Inspire | Human Stories

Katanya, Membenci Hal Populer itu Keren

Senin, 09 Sep 2024 14:40 WIB
Katanya, Membenci Hal Populer itu Keren
Katanya, Membenci Hal Populer itu Keren/ Foto: Istimewa
Jakarta -

"Hari gini suka BTS? Mending dengerin musik metal lah!"

"Daripada pake brand lokal, lebih worth it pake brand yang udah terkenal sih"

"Ngapain weekend ke Blok M? Tuh emak lu lagi kerja buat biayain lu ke Jaksel."
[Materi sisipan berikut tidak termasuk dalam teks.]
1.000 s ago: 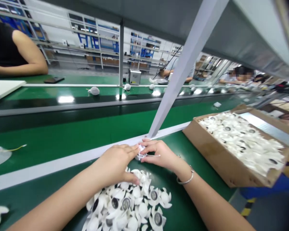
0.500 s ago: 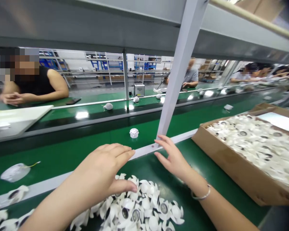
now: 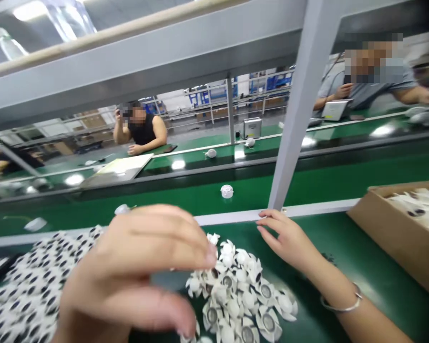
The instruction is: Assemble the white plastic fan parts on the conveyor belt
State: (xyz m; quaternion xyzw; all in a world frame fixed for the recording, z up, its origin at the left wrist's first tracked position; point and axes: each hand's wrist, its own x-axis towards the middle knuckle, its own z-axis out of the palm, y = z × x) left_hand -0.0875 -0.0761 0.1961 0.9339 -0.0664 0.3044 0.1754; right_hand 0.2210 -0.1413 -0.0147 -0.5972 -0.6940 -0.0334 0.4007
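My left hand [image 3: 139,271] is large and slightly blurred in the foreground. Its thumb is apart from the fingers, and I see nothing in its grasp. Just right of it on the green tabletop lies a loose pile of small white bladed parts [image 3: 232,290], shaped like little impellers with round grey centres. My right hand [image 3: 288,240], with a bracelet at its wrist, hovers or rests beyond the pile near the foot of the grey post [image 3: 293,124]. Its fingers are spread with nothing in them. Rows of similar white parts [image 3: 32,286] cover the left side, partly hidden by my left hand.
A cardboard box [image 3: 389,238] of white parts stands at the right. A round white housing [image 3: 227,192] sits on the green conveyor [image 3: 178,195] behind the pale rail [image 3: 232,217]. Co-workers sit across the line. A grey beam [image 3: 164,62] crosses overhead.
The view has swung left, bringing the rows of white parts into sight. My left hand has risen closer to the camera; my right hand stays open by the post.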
Kalimat-kalimat di atas hanya bentuk bayangan dari pembicaraan yang pernah dilihat di kehidupan nyata atau media sosial. Jika memang pernah merasakan hal yang sama, ya mungkin kamu atau orang di sekitarmu memang senang membenci hal populer. Dan menurut mereka itu keren.

Membenci Hal Populer itu Keren

Membenci suatu tren sudah menjadi bentuk budaya di Indonesia. Sebenarnya ingin menggunakan data agar terbaca lebih valid. Namun sebenarnya tidak perlu juga. Budaya seperti ini sudah ada di sini sejak dulu kala, bahkan sebelum kamu lahir ke dunia fana ini.

Bayangkan, pada abad ke-17, seorang pejabat Inggris bernama Oliver Cromwell pernah memerintahkan tentara untuk merazia semua makanan yang dipersiapkan warga untuk hari Natal di rumah mereka masing-masing. Alasannya pun sederhana; dia benci hari Natal.

Kalau dari zaman Inggris hobi menjajah saja budaya ini sudah muncul, maka tidak aneh kalau sampai sekarang masih ada. Masyarakat hanya mewariskan kebiasaan yang sekiranya tidak berbahaya untuk masa depan. Begitu juga dengan budaya membenci hal populer.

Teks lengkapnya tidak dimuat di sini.